Safety requirements
In Europe, explosion-save “apparatus” fall under the ATEX Directive. Several protection concepts are available in the toolkit of the engineer. The ex-d principle for example, requires enclosures around the electronics that must be able to withstand an explosion from the inside.
To make an explosion-save product, one can choose from a total of 12 protection concepts. Such as Ex-m, that involves potting to reduce spot temperatures. Or Ex-i, which ensures that the electronics are intrinsically safe. For Canada and the US, FM and CSA have issued similar, but not identical standards that allow for market introduction. By combining these in a clever way, valuable development lead time reduction can be achieved.
As oil and gas are often found in the remote and extreme locations, the product must be extremely robust, i.e. being able to withstand high impacts, corrosive environments and provide a very high ingress protection for heavy rains and hose-downs. A test to the Nema standards ensures this.
…Also other extreme conditions must be taken into account such as very low and high temperatures…

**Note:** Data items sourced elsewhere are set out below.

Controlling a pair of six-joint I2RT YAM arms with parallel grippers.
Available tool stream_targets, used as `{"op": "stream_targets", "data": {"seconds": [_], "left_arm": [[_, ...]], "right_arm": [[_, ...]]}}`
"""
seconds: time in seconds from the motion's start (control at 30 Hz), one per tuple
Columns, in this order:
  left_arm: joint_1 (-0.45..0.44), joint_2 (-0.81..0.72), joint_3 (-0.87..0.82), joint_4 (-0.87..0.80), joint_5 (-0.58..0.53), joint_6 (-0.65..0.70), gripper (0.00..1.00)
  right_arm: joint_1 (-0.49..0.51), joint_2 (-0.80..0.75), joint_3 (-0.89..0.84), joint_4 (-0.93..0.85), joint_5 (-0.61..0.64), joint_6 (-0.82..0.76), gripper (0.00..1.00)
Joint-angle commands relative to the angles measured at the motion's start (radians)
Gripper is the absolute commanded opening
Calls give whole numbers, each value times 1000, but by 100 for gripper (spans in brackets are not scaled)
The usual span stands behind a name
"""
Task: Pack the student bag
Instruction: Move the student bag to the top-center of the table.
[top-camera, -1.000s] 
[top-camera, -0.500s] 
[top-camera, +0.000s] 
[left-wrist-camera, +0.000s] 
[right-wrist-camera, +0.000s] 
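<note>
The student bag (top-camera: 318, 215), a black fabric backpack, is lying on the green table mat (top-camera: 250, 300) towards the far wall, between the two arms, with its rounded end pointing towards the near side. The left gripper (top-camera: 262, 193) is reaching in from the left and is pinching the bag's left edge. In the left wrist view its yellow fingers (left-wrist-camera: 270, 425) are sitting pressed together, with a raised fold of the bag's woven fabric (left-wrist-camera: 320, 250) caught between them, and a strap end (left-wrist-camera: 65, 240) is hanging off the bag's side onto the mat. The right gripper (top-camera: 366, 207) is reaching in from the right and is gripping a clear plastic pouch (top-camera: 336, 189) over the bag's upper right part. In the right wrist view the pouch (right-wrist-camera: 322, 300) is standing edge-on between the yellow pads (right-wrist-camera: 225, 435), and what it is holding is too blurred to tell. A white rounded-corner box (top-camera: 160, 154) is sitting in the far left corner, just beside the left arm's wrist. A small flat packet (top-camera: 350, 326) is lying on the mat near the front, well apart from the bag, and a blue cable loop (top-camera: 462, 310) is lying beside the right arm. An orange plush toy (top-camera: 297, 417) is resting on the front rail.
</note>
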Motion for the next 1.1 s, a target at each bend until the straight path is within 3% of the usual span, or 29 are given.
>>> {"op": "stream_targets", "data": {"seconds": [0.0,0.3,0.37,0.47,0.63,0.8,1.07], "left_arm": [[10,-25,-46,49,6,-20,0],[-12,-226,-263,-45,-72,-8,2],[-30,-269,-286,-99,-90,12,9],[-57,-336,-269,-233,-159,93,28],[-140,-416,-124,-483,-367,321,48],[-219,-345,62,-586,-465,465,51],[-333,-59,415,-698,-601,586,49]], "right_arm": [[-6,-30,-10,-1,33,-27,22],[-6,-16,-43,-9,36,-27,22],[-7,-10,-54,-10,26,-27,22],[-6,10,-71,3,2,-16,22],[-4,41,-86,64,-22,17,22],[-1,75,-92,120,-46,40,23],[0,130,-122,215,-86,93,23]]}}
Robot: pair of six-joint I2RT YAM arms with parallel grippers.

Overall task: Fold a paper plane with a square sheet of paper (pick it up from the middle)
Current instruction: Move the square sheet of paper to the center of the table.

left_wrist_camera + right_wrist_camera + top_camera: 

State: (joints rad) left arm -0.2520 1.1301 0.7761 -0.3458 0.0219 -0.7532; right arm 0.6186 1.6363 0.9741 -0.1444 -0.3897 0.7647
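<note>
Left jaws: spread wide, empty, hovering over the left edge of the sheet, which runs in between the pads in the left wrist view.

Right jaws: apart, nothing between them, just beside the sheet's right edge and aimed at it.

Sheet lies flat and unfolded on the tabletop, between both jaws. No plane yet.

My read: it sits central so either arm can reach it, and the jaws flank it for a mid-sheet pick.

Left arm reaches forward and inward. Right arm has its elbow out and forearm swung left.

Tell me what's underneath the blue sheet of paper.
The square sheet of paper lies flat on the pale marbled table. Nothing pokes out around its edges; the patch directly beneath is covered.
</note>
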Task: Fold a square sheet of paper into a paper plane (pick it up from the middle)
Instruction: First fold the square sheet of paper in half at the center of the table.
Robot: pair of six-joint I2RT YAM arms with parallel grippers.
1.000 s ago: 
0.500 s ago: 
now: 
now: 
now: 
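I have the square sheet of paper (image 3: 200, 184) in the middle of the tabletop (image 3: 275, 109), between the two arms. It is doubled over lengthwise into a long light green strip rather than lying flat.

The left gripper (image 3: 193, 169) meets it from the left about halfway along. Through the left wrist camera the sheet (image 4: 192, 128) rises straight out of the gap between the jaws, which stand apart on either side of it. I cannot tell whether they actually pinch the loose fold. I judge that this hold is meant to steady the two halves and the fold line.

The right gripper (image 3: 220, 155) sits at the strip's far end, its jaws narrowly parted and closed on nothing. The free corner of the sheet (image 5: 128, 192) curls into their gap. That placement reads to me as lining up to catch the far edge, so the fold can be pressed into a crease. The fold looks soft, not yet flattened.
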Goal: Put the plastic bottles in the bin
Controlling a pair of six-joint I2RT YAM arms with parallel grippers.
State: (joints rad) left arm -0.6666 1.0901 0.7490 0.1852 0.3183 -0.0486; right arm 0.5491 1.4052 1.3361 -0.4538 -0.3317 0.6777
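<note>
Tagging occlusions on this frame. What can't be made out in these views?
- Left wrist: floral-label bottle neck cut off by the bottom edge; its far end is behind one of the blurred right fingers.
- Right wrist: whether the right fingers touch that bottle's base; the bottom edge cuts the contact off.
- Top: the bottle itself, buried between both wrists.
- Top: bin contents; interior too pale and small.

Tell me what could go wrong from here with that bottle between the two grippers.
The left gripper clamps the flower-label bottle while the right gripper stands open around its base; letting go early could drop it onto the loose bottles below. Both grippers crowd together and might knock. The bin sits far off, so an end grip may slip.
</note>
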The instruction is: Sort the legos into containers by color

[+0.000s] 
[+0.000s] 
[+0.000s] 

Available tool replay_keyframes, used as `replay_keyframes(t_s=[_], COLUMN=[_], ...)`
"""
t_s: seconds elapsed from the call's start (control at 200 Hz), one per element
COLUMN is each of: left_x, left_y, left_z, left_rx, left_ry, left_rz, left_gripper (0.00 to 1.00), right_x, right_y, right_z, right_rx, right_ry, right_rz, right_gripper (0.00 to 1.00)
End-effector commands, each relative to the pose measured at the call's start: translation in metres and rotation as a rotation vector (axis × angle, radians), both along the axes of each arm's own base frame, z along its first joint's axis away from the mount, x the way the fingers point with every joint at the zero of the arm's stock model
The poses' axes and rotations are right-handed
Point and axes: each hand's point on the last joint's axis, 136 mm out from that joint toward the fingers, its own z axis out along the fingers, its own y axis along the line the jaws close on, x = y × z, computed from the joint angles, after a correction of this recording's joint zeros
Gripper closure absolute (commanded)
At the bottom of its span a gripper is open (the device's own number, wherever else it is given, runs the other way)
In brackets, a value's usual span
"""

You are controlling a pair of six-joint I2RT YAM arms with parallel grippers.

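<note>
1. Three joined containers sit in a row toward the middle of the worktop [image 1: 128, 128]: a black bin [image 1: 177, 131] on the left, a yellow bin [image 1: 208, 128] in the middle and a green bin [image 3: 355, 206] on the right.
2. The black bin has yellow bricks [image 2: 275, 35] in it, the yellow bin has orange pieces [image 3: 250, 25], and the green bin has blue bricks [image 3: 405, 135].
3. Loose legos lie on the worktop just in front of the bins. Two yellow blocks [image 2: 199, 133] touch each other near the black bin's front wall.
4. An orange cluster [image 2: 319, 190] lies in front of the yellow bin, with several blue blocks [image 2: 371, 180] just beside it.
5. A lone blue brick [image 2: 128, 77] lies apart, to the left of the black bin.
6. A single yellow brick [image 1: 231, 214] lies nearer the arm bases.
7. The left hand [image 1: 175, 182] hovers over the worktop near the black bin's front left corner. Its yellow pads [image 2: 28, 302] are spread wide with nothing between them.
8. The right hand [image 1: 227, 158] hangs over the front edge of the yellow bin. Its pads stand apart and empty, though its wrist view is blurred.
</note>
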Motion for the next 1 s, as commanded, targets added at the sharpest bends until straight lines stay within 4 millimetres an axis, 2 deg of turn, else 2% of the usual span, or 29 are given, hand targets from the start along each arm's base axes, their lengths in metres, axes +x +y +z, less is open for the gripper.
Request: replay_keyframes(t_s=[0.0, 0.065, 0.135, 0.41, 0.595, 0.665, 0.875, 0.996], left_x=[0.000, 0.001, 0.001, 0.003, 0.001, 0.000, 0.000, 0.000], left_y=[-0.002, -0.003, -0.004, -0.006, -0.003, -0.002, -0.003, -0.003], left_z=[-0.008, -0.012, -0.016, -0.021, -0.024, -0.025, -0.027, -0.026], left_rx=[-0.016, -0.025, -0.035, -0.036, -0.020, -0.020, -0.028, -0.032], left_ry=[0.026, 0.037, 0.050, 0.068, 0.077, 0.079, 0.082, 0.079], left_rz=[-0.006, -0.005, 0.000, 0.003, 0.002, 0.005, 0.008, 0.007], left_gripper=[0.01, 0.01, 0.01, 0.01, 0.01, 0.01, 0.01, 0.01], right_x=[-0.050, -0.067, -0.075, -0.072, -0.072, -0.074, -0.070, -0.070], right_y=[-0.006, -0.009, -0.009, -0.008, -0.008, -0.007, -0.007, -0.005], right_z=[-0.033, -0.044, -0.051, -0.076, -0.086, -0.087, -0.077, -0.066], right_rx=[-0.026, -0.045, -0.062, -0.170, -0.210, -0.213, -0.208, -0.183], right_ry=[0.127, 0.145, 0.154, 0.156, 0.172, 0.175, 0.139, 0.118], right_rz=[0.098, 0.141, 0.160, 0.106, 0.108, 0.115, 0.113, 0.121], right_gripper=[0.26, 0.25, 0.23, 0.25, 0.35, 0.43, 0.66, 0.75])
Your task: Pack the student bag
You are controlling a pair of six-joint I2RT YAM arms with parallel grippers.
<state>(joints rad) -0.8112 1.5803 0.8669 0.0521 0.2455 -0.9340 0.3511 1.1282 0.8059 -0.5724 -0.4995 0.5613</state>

The technical part is challenging enough but the real added value comes in designing a product that is all that and on top of that a platform that can reduce SKU’s, empowers users by paying extra attention to UX/UI, has serviceability as a starting point and does great at fairs because it tells the story and simply looks good.
This results in a cost effective and robust product that can be safely installed by third parties, used on a daily basis by operators, and easily maintained by your service engineers.